Prière pour aller au paradis avec les ânes

 

 

Lorsqu’il faudra aller vers vous, ô mon Dieu, faites

que ce soit par un jour où la campagne en fête

poudroiera. Je désire, ainsi que je fis ici-bas,

choisir un chemin pour aller, comme il me plaira,

au Paradis, où sont en plein jour les étoiles.

Je prendrai mon bâton et sur la grande route

j’irai, et je dirai aux ânes, mes amis :

Je suis Francis Jammes et je vais au Paradis,

car il n’y a pas d’enfer au pays du Bon-Dieu.

Je leur dirai : Venez, doux amis du ciel bleu,

pauvres bêtes chéries qui, d’un brusque mouvement d’oreille,

chassez les mouches plates, les coups et les abeilles...

 

Que je vous apparaisse au milieu de ces bêtes

que j’aime tant parce qu’elles baissent la tête

doucement, et s’arrêtent en joignant leurs petits pieds

d’une façon bien douce et qui vous fait pitié.

J’arriverai suivi de leurs milliers d’oreilles,

suivi de ceux qui portèrent au flanc des corbeilles,

de ceux traînant des voitures de saltimbanques

ou des voitures de plumeaux et de fer-blanc,

de ceux qui ont au dos des bidons bossués,

des ânesses pleines comme des outres, aux pas cassés,

de ceux à qui l’on met de petits pantalons

à cause des plaies bleues et suintantes que font

les mouches entêtées qui s’y groupent en ronds.

Mon Dieu, faites qu’avec ces ânes je vous vienne.

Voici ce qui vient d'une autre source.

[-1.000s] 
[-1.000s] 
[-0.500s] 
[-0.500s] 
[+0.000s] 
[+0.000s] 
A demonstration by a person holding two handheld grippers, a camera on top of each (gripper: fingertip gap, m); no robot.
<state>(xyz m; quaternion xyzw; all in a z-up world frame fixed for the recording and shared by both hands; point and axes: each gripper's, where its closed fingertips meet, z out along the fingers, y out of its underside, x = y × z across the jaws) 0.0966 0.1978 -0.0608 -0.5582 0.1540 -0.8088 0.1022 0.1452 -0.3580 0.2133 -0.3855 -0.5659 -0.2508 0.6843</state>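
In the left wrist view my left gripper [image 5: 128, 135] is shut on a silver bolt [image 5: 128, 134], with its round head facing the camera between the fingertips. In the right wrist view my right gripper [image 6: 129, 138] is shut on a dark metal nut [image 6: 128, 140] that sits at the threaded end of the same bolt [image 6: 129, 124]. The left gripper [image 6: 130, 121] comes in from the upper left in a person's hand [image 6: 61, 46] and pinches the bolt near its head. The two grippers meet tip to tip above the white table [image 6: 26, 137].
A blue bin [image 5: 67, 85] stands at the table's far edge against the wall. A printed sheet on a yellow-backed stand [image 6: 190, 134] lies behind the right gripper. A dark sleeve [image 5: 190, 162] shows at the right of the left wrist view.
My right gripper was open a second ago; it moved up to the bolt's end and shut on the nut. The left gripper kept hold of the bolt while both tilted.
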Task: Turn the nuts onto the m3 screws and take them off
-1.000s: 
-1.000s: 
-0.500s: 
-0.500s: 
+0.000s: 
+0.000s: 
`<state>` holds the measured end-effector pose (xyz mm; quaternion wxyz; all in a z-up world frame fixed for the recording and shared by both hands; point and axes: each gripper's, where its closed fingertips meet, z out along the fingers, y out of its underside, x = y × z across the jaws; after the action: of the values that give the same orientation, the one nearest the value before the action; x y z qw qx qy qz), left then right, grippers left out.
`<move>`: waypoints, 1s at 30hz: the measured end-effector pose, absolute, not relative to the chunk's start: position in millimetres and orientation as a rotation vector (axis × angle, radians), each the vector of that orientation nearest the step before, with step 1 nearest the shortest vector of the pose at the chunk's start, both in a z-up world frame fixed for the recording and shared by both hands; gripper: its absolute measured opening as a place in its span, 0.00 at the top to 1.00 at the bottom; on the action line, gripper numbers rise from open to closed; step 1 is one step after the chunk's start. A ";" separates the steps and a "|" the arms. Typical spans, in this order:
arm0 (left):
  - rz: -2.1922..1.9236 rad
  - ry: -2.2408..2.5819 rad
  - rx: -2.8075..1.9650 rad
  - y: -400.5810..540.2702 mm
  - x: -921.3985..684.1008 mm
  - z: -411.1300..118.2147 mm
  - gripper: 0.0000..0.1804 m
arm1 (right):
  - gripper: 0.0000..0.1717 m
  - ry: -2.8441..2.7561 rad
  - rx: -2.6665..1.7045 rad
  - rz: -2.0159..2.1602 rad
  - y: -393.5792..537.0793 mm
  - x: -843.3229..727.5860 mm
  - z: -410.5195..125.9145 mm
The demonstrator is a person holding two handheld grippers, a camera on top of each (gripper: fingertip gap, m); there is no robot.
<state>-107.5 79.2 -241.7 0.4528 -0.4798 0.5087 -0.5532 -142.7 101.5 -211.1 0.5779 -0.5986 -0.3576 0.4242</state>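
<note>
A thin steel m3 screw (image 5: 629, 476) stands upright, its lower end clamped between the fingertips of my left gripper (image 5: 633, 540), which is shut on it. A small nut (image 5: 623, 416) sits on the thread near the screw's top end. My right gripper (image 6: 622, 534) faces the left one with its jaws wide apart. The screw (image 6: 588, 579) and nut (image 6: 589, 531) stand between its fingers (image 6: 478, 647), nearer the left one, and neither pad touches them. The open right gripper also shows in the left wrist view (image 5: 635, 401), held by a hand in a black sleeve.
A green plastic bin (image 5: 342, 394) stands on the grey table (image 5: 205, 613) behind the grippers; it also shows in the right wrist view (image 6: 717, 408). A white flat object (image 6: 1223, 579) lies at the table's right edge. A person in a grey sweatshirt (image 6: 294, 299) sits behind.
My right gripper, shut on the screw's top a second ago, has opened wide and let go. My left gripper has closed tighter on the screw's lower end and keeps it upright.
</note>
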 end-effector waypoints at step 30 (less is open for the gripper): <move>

Faites que dans la paix, des anges nous conduisent

vers des ruisseaux touffus où tremblent des cerises

lisses comme la chair qui rit des jeunes filles,

et faites que, penché dans ce séjour des âmes,

sur vos divines eaux, je sois pareil aux ânes

qui mireront leur humble et douce pauvreté

à la limpidité de l’amour éternel.

 

 

 

Francis JAMMES, Le deuil des primevères, 1898-1900.